• **Required action**: For the data below, please report each line where the word "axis" is found.

━━━

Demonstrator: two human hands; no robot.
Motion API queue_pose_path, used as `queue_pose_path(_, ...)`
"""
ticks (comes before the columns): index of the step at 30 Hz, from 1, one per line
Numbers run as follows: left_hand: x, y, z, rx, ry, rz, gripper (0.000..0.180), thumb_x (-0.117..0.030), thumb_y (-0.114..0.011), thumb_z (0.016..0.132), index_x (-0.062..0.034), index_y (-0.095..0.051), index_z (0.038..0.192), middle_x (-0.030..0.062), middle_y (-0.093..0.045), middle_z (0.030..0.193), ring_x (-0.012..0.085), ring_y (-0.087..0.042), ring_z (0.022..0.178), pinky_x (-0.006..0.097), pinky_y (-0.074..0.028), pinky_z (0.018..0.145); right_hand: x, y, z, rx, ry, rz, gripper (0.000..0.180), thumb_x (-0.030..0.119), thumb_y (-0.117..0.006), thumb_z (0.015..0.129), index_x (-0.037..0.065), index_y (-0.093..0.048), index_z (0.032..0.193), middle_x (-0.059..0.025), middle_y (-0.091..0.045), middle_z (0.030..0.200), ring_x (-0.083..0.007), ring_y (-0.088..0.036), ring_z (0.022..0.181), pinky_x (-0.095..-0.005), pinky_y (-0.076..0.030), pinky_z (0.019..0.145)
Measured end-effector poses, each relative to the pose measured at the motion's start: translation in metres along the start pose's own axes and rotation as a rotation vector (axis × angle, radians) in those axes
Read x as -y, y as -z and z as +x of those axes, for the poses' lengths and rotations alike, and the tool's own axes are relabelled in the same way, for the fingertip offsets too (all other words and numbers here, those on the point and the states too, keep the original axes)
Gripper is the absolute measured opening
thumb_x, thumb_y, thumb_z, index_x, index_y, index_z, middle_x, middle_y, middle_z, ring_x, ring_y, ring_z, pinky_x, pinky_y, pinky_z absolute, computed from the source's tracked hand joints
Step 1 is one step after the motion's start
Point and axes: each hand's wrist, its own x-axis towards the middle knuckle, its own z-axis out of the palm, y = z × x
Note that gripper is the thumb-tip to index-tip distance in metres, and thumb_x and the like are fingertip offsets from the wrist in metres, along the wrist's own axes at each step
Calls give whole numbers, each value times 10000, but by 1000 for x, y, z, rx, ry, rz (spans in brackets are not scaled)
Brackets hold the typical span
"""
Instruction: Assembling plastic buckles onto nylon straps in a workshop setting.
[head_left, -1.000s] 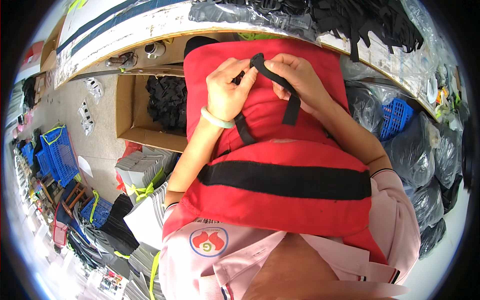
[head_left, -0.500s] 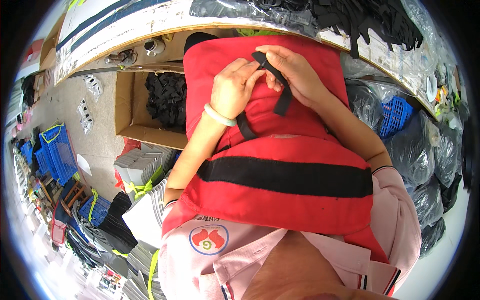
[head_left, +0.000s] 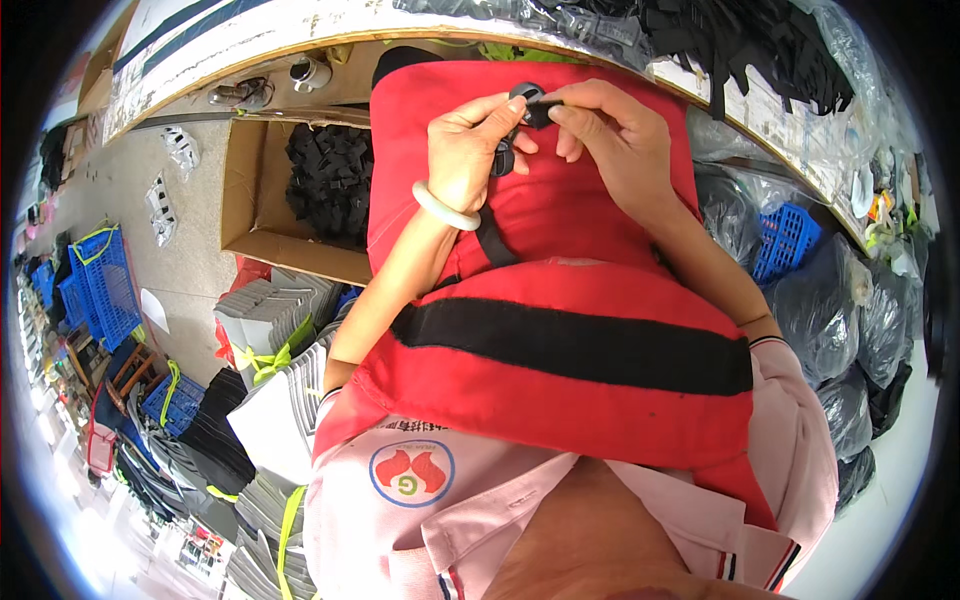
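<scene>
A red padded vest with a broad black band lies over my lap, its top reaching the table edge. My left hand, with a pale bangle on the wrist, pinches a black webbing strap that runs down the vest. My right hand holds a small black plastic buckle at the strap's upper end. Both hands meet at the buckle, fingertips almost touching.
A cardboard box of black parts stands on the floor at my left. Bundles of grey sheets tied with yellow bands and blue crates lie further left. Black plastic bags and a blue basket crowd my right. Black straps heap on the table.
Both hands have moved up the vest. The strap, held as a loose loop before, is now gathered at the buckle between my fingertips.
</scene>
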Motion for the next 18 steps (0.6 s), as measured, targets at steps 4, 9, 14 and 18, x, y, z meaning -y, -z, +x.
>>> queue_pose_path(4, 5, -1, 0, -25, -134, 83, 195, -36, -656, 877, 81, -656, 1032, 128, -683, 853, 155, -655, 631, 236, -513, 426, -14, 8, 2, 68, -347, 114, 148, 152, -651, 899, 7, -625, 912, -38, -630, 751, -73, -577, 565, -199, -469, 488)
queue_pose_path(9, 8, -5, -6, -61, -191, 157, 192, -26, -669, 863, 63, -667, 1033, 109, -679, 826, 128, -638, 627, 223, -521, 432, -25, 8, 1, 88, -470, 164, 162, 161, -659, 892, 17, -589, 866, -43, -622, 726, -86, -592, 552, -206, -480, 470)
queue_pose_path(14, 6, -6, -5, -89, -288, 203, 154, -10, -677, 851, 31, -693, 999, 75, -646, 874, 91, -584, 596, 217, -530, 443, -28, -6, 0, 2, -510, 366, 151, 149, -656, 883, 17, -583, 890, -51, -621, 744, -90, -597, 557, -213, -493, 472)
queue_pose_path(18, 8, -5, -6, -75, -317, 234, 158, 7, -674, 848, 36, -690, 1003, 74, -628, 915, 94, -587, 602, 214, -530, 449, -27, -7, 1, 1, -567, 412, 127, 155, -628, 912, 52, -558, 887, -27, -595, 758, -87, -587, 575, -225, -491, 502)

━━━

• **Finished task**:
Measured end-effector poses, each relative to the pose measured at the motion's start: translation in metres along the start pose's own axes and rotation as a rotation vector (axis × angle, radians) in those axes
Point and axes: each hand's wrist, its own x-axis towards the middle knuckle, its own z-axis out of the palm, y = z × x

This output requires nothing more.